_EXERCISE INSTRUCTIONS:_ Please return every line in the following data that includes the string "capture".

*** Opening of DATA UNDER STUDY ***

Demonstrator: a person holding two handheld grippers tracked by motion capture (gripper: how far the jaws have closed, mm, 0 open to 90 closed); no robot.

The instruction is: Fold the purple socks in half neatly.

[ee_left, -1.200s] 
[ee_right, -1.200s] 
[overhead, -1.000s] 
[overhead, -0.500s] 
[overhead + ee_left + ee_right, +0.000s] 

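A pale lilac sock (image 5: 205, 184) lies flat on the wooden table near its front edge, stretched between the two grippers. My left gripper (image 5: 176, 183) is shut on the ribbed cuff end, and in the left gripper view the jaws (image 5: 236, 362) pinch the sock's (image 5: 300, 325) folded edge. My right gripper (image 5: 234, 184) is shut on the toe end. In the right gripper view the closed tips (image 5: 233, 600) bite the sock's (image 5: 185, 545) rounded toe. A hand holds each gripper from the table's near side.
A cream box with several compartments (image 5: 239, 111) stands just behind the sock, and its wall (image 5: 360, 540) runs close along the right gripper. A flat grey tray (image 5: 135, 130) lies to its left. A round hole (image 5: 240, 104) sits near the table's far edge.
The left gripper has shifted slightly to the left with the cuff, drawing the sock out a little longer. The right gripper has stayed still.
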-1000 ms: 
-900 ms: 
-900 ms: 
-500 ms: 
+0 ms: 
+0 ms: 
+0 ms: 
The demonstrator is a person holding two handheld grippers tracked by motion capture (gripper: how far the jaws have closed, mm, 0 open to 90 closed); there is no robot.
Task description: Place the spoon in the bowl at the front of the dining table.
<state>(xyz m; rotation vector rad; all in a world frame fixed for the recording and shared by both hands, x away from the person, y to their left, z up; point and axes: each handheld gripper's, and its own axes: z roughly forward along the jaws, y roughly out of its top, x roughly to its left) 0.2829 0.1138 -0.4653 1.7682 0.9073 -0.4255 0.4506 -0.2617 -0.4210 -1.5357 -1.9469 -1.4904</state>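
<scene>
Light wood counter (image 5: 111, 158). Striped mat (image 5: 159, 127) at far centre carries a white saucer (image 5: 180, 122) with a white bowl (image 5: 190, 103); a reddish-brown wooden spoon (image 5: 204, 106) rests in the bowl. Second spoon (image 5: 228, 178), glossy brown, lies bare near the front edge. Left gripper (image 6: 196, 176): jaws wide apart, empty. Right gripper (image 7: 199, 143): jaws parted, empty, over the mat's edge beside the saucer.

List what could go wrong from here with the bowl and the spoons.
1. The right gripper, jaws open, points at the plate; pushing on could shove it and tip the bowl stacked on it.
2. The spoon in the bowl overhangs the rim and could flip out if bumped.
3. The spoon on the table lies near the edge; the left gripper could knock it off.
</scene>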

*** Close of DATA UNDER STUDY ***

_TASK SOLUTION:_
Demonstrator: a person holding two handheld grippers tracked by motion capture (gripper: how far the jaws have closed, mm, 0 open to 90 closed); no robot.
The demonstrator is a person holding two handheld grippers tracked by motion capture (gripper: how far the jaws have closed, mm, 0 open to 90 closed); there is no robot.

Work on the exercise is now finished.